As the squad earns experience points and Fuse credits, you can assign skills and perks that benefit the team, though both are constrictive. The middle path of the skill tree that grants Fuse abilities is the obvious choice, perks cost a high amount of credits to purchase, and only one perk can be equipped at any time. In general, the level progression feels more directed than it should.
The same applies to Echelon, the multiplayer Horde mode that challenges you and your team to conquer twelve waves of enemies for mounds upon mounds of bonus Fuse credits. Since there are no difficulty tiers, Echelon expects you to be at least past level 15 just to attempt finishing the mode, so you don’t really have much choice but to go through single-player before multiplayer. Fortunately, Echelon is both challenging and engaging with friends, and achieving five stars on each map is its own reward.

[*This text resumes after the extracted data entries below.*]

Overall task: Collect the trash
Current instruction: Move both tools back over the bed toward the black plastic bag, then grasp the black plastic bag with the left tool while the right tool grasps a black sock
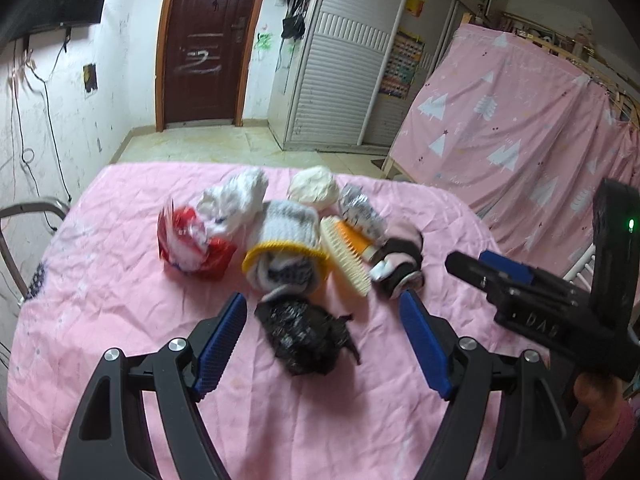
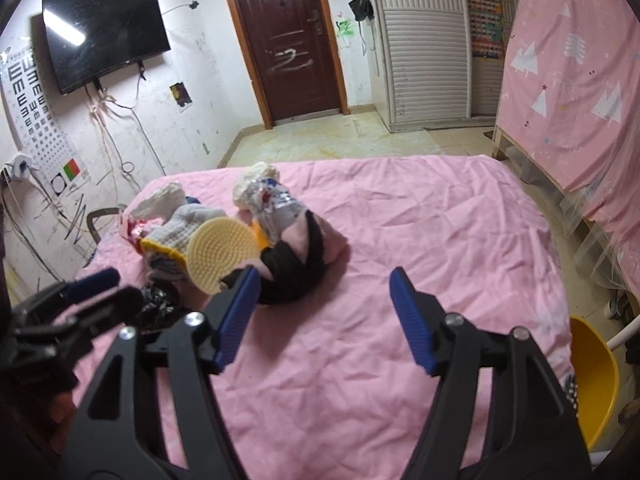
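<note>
A crumpled black plastic bag (image 1: 306,334) lies on the pink tablecloth (image 1: 120,320), between the open fingers of my left gripper (image 1: 322,312), which hovers just over it. Behind it sit a red-and-white wrapper (image 1: 192,244), white crumpled paper (image 1: 234,200), a white wad (image 1: 314,188) and a silver foil wrapper (image 1: 360,208). My right gripper (image 2: 320,292) is open and empty over bare cloth (image 2: 440,240), right of the pile; it also shows in the left wrist view (image 1: 492,268).
A white glove with a yellow cuff (image 1: 286,250), an orange brush (image 1: 346,256) and a pink-and-black sock bundle (image 1: 400,264) lie in the pile. A yellow chair (image 2: 594,380) stands at the table's right, a metal chair (image 1: 24,216) at its left.
</note>
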Demonstrator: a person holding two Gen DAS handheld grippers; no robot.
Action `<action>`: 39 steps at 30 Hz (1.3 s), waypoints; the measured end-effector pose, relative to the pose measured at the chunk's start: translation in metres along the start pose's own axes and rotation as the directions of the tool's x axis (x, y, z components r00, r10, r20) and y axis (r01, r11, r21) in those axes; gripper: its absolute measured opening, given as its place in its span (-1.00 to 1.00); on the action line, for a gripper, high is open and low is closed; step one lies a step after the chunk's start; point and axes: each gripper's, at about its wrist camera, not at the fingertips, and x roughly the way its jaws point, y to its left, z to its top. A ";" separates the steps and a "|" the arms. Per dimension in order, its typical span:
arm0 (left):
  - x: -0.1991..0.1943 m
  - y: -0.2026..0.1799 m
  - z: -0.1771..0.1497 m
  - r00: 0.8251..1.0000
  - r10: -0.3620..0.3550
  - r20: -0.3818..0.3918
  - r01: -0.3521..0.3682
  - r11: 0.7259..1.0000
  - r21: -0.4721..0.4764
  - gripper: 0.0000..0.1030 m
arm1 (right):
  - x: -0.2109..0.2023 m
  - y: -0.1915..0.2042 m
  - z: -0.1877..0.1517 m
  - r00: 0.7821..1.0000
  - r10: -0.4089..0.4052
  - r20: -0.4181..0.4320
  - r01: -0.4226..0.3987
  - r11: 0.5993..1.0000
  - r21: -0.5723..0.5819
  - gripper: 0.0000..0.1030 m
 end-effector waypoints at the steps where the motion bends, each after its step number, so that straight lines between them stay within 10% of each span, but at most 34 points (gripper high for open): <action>1: 0.002 0.001 -0.002 1.000 0.001 -0.005 -0.001 1.000 0.001 0.35 | 0.003 0.003 0.001 1.000 0.004 -0.003 -0.004 1.000 -0.005 0.35; 18: 0.038 0.002 -0.010 0.997 0.007 -0.080 -0.004 0.999 0.032 0.34 | 0.056 0.019 0.021 0.997 0.008 -0.077 -0.007 1.000 0.009 0.40; 26: 0.044 -0.006 -0.013 0.994 -0.002 -0.111 0.008 0.998 0.055 -0.37 | 0.069 0.010 0.017 0.989 0.090 -0.121 -0.082 0.994 0.074 0.16; 39: 0.030 0.001 -0.017 0.996 -0.009 -0.083 0.012 0.999 0.036 -0.50 | 0.044 0.012 0.012 0.996 0.064 -0.062 -0.060 0.997 0.058 -0.15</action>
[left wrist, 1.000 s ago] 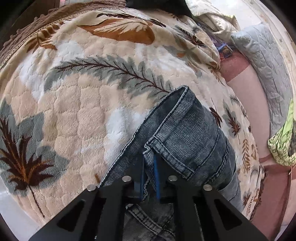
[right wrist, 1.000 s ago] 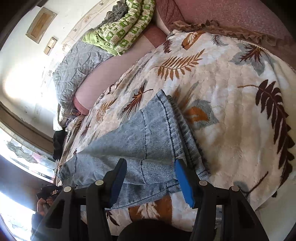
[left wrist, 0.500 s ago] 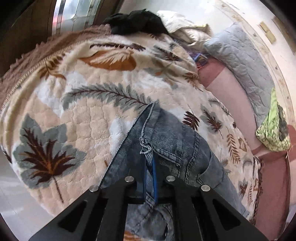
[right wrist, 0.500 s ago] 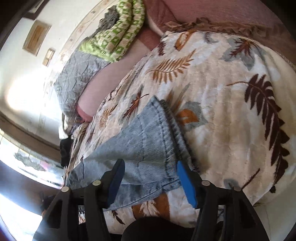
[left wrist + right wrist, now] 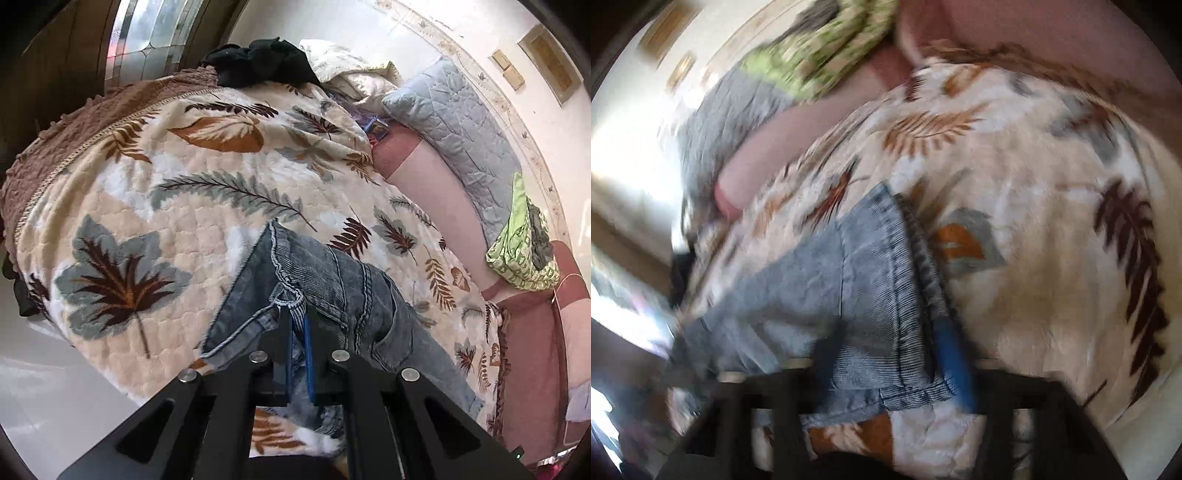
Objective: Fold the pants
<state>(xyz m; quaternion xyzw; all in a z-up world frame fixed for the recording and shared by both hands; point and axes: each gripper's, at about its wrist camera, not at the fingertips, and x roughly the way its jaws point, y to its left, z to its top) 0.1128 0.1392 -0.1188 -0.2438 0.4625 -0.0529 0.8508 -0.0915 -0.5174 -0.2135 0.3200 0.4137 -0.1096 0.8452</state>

Fuse, however, lacks lasting appeal. Reaching the level cap can take less than a week if you’re dedicated. Past that, besides the Achievements and Trophies, the only reason to continue playing is for Fuse credits, which don’t unlock much–just perks, costumes, and weapon skins. If there was a way to unlock more perk slots, firearm attachments, campaign modifications, or extra challenges, its replay value would have been extended greatly.
Had it released several years ago, Fuse would have received a half star higher. Some of its production values have become stale during its lengthy production cycle, particularly the tinny sound effects and mundane plot devices, but the swiftness of the action and its firmly embedded cooperative design rescue the title from further degradation. For better or worse, Fuse yields a standard, inoffensive reaction.